▸ Task to complete: Give again, unaltered, the lines of the listing below that run from the line having "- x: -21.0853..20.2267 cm" through the line having "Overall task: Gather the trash".
####
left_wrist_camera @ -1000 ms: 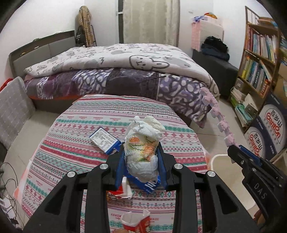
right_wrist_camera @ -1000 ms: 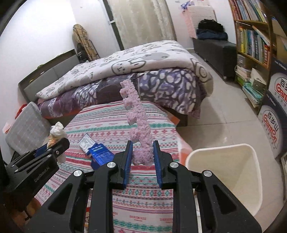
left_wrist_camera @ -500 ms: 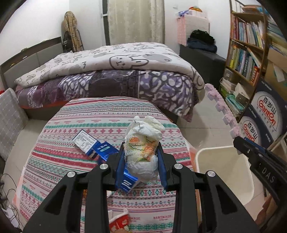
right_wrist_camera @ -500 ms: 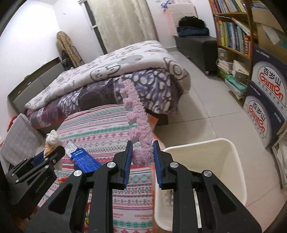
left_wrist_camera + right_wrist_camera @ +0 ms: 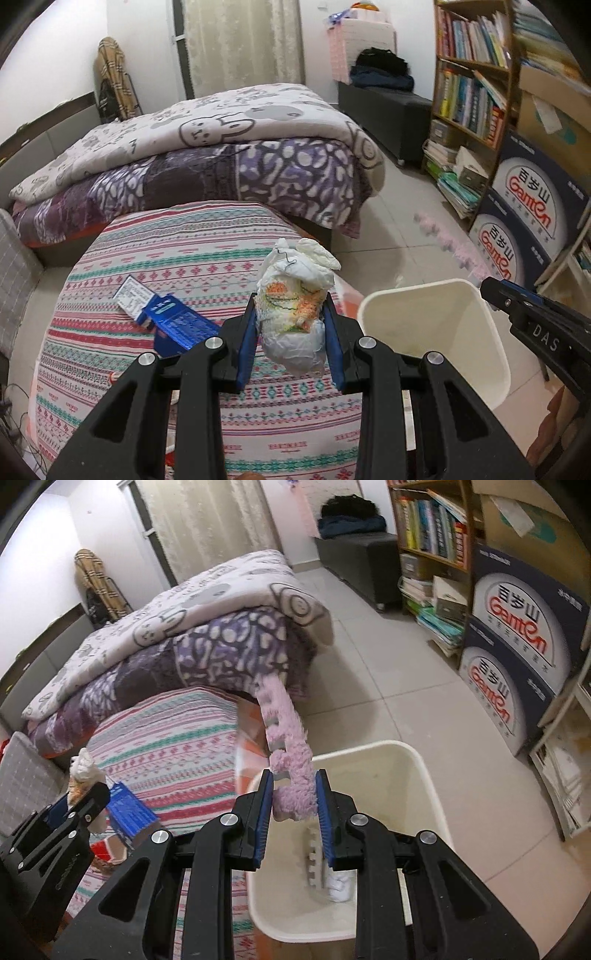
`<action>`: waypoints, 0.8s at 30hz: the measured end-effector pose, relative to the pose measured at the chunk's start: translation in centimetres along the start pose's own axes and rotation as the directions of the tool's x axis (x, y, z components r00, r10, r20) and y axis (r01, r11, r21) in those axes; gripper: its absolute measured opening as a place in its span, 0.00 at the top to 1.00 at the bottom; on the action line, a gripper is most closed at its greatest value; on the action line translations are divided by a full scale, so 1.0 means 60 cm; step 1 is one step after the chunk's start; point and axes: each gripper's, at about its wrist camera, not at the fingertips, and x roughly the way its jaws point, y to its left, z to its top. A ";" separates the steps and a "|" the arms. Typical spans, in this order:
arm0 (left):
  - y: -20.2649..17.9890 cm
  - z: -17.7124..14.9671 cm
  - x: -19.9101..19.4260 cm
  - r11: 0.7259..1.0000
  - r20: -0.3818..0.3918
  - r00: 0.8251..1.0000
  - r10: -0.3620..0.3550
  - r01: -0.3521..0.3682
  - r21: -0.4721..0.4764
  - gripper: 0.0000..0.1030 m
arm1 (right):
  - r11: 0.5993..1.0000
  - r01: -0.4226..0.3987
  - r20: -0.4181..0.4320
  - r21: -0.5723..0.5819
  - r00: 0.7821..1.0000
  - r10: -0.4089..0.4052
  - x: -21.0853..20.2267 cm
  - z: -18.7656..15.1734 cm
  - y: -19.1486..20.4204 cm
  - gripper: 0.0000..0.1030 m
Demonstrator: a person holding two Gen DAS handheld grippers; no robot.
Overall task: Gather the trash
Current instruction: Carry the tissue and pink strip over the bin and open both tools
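With the right tool (image 5: 294, 794) clamped on the pink fuzzy strip (image 5: 286, 734) above the white bin (image 5: 432, 775) and the left tool (image 5: 290, 334) gripping the crumpled wad (image 5: 295, 295) beside the bin, over the tabletop (image 5: 166, 251): centre each over the bin before releasing.

— What's ahead of me?
— A bed (image 5: 207, 147) piled with a rabbit-print quilt (image 5: 221, 118) over a purple patterned blanket, and pale curtains (image 5: 243, 40) on the white wall behind it.
— And off to my right?
— A wooden bookshelf (image 5: 476, 81) crammed with books, stacked blue cartons (image 5: 528, 218) beside it, a dark bench (image 5: 384, 107) against the far wall, pale floor tiles (image 5: 388, 664) between.
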 end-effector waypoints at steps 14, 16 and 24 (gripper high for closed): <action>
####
▸ Expected answer:
  - x: -21.0853..20.2267 cm
  - z: -18.7656..15.1734 cm
  - y: -19.1486..20.4204 cm
  - gripper: 0.0000..0.1030 m
Demonstrator: a person holding two Gen DAS handheld grippers; no robot.
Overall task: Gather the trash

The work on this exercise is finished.